Помнится, в бытность мою еще более юной, но чуть более фактурной гимназисткой, явилось к нам за три месяца до экзаменов прекрасное создание, назвавшееся психологом. Мы прекрасному созданию очень обрадовались, поскольку, как щас помню, была геометрия, а создание предлагало пройти тестик на профориентацию.
У меня ориентация отсуствовал как таковая: ни в ученые, ни в технари, ни в девушки без комплексов и принципов я не попадала, отчего даже малость взгрустнула и хлебнула коньячку под партой.
- А еще мы можем побеседовать об этом лично, - добавил гений чистой красоты, собирая распечатки.
Побеседовать с нимфой возжелали все даже несмотря на то, что из тридцати учащихся при универе человек только трое предпочли другие школы жизни - армию, замуж и экономический факультет.
И вот, значится, спустя полчаса сижу я у этой нимфы, рассматриваю восхищенно венку на лбу той, а она меня спрашивает устало и печально, мол, кем ты хочешь быть.
И вот тут я впала в ступор.
В детстве этот вопрос у меня никаких сомнений не вызывал. Спрашивала меня мутти о таком, а я ей отвечала - патологоанатомом. Мутти, конечно, восторга не проявляла и звала меня несущей чепуху дурой, но разговор не об этом, а о том, что в пять лет я имела охуительно практичный план на свою будущую жизнь.
В семнадцать лет мне о такой ясности приходилось разве что мечтать.
- Серьезно, что ли? - спросила я.
Нимфа печально кивнула. До меня у нее уже побывали пятнадцать долбоебов, тратящих ценное время.
"Знаете, - захотелось ответить мне, - я хочу, чтобы меня любили.
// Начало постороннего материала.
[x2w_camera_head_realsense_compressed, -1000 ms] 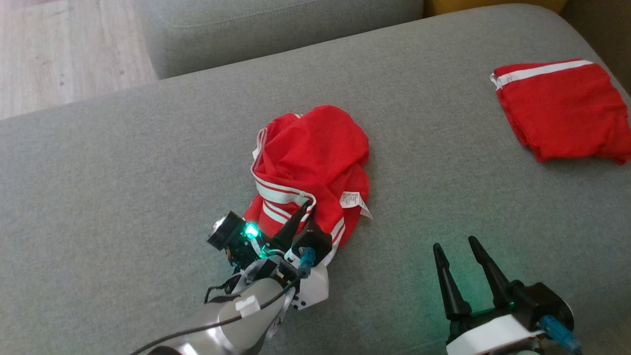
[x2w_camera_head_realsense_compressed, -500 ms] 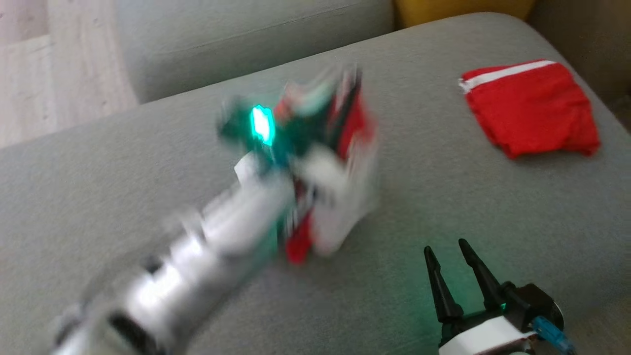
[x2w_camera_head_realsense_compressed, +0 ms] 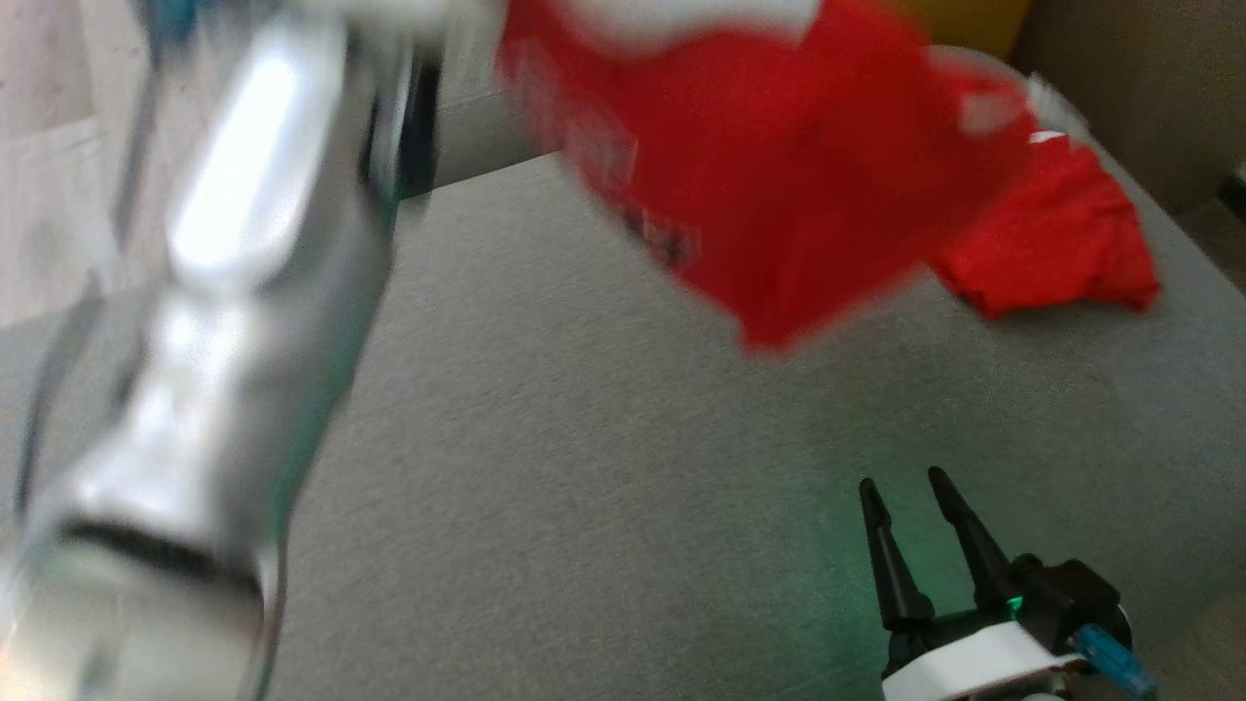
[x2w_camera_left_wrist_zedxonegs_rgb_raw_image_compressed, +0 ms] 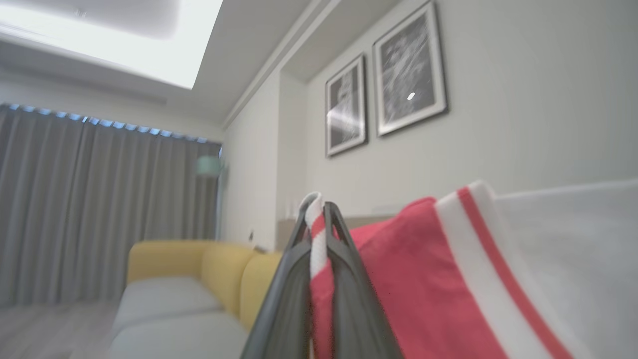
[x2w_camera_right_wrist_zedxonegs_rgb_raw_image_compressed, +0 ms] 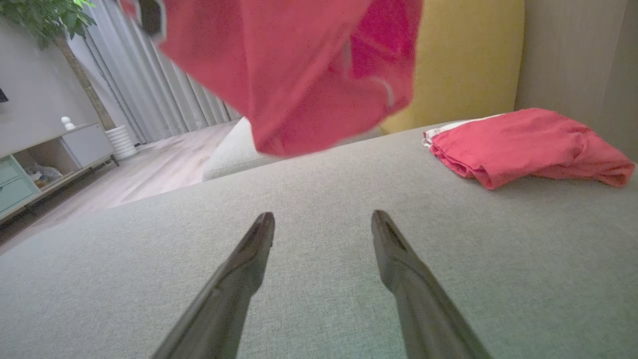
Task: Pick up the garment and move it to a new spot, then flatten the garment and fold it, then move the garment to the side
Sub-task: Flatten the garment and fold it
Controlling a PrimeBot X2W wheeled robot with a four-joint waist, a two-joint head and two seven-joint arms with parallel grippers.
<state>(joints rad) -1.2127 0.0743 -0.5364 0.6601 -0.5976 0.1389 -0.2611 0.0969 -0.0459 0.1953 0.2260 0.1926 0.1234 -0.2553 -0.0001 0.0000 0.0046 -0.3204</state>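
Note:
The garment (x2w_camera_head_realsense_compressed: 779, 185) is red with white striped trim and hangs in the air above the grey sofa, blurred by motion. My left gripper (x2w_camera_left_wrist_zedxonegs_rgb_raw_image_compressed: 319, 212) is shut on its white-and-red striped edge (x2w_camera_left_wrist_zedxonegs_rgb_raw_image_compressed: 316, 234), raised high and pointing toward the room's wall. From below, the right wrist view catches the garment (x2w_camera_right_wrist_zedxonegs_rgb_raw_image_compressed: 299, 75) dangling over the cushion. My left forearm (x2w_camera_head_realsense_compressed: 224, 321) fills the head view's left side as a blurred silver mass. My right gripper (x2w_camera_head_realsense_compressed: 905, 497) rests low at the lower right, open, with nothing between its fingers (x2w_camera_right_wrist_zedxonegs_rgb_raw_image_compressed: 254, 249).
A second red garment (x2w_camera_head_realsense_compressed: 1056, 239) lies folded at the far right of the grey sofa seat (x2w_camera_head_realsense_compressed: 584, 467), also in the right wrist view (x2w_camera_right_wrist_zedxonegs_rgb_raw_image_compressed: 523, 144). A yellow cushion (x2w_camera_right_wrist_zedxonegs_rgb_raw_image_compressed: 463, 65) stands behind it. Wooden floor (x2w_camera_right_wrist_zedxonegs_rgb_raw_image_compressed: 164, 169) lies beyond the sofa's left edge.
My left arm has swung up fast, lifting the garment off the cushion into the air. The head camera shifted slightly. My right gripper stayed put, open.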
Но не в смысле, что восемнадцать мне везде, ты целуй меня уже. Я хочу, чтобы негритянские женщины танцевали со мной как со своими духами, чтобы тибетские монахи сливались не с пустотой, но со мной, чтобы пражские студенты сжигали себя с моим именем на устах. Я хочу нестись в доспехе и со стягом на коне бледном и чтобы за мной следовала армия людей из миллиардов душ, и все они бы шли за мной из любви ко мне, словно дети, завороженные музыкой гамельнского скрипача, и чтобы реальность трещала под нашими пятами. Я хочу, чтобы в пустых глазах поселился мой облик, я хочу, чтобы всякого, кто возжелал бы меня, скормили псам, как скормили им Антилоха, посмевшего увидеть в богине смертную женщину. Я хочу нестись на коне бледном и чтобы ветер сдирал с меня кожу, чтобы люди сдирали с меня мясо и ели, словно я тело христово, я хочу стать светом, огромным раскаленным небесным телом, нестись на коне белом и чтобы глазами моими стали птицы, а костями - сама земля, я хочу содрать с моей армии мясо и съесть его, слиться в единое целое, лишенное одиночества и страха, лишенное начала и конца, и чтобы реальность стала мной, а я стала реальностью. "
И вот сидит передо мной эта нежная дева, которая явно как-то не так представляла свою профессиональную деятельность, когда поступала в университет, и жилка у нее лбу нежно-голубая, почти лиловая и смотрит на меня как-то так, что даже хмельная расслабленность на нет сходит.
И тут до меня доходит, что за хуйню я только что хотела ей выдать.
- Знаете, извините, но я лучше пойду, - сказала я и дала деру.